Time Management – Tips to Help Balance Work and Home Life – Part 2

Week Two:  Identifying and Setting Goals 


Last week we focused on time management and productivity.  Everyone should have completed his or her time log for at least a week.  A separate time log for personal and professional activities should have been completed.  The next topic will help us utilize this valuable self-assessment of how our time is being used each day, and examine how to use this information to set proper, defined and clear goals.  Let’s look at the 80/20 rule.

The 80/20 rule is also called the Pareto Principle.  It states that 80% of our major achievements are accomplished in just 20% of our time.  In other words 20% of our time is spent on doing what counts, doing activities with the highest value.

If the 80/20 rule is true we should have all the time we need to accomplish what is most important for us.  So why aren’t we high achievers all the time?  We get caught in time traps.

The time logs help illustrate where our time traps are.  Many will discover that you spend 80% of your time on only 20% of what’s most important.  You’re too busy to be productive.

So how do we turn this around?  Remember:  Effort does not automatically produce results.  In fact, hard work may have a negative effect on productivity since hard work can be viewed as depleting your energy and eroding your enthusiasm.
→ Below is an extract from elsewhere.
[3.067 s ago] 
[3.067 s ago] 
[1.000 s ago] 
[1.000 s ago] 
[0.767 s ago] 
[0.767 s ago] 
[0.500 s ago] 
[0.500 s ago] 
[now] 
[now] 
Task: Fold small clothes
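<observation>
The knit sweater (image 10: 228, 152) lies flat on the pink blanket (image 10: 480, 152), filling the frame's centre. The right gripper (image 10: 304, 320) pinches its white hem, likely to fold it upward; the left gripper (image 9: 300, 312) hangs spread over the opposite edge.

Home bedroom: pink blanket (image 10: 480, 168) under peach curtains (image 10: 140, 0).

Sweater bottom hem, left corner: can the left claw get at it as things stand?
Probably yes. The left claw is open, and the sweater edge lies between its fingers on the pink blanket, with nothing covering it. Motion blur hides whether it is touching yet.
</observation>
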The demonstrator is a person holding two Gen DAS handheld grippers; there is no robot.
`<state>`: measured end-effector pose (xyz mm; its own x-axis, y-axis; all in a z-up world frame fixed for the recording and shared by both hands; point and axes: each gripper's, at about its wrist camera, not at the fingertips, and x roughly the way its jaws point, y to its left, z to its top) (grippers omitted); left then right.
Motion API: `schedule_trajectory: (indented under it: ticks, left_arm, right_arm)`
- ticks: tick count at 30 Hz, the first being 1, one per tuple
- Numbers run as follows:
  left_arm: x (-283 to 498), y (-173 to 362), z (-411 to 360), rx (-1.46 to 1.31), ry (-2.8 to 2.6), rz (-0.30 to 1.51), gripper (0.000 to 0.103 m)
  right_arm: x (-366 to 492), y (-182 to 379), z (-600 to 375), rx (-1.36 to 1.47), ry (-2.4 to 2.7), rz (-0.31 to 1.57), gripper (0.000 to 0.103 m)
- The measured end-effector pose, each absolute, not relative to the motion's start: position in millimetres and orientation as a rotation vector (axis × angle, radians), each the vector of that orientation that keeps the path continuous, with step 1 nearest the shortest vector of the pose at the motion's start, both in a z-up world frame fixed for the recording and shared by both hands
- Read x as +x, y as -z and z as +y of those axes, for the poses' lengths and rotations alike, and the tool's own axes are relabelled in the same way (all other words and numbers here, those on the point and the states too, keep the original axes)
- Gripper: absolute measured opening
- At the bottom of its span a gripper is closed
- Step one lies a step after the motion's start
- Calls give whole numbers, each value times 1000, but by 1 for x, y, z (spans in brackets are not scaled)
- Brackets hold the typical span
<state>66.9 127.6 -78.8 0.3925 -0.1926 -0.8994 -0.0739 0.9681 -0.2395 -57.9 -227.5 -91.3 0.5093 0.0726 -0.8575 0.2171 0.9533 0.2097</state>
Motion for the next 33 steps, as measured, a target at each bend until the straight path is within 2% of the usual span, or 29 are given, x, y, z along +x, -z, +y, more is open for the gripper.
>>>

One of the keys to improving productivity is to spend time in high quality activities that produce results.  These activities typically will challenge and excite you.  They rev up your energy and enthusiasm, which will help to improve productivity.

The Value of Goals

Goals are magical and have great power.  All your goals together provide direction for your work and your life.  Having clearly defined goals helps you focus on what’s important.  It gives you a long-term vision that helps you prioritize activities and concentrate on the key 20%.

Goals provide structure, a reason for doing certain things and not doing other things.  They provide criteria against which you can make decisions.  The next step is to develop clear goals and begin to define your road map to success is as follows:

Exercise:  Identifying Your Major Goals 

Doing What’s Most Important

Identify your top three career goals.  What must you accomplish in order to ensure your success?  Prioritize your goals from most important too least important.  While all these goals are important, establishing priorities will help you make better decisions and set smaller goals to accomplish what’s most important.





Just setting goals isn’t enough.  You must commit to achieving them.  Set dates on your calendar to review your progress and determine whether you need to change your goals.  Evaluate how you are doing at each deadline.  If you did not reach your goals, evaluate why or why not?  What got in your way?  Is it the correct goal?  Do you still want to achieve that goal?  If so, how can you rectify the situation?  One major reason for failing to achieve goals is failing to PLAN.

Planning to Reach Your Goals

After you have a plan for each goal, the last step is to implement the plan.  Enter action steps and tasks on your calendar, and make appointments with yourself to get things done.  Always plan to accomplish the most important tasks each day.  Using a calendar system – paper or electronic – is critical to the success of your plan.

What is most important every day may change during the course of the day as situations change and emergencies arise.  Never completely book your day.  Leave some open time in your schedule for interruptions and emergencies.

Take your personal work styles into account.  For example, if you are a morning person, schedule important appointments and set aside time to make decisions early in the day when you are alert.  Reverse this if you are a night person and don’t reach your peak until later in the day. Perform more routine tasks, such as returning calls and answering correspondence in the afternoon.

Keep your goals where you can see them and review them daily or as needed.  Ask yourself, frequently, if each activity is necessary to achieve your goals.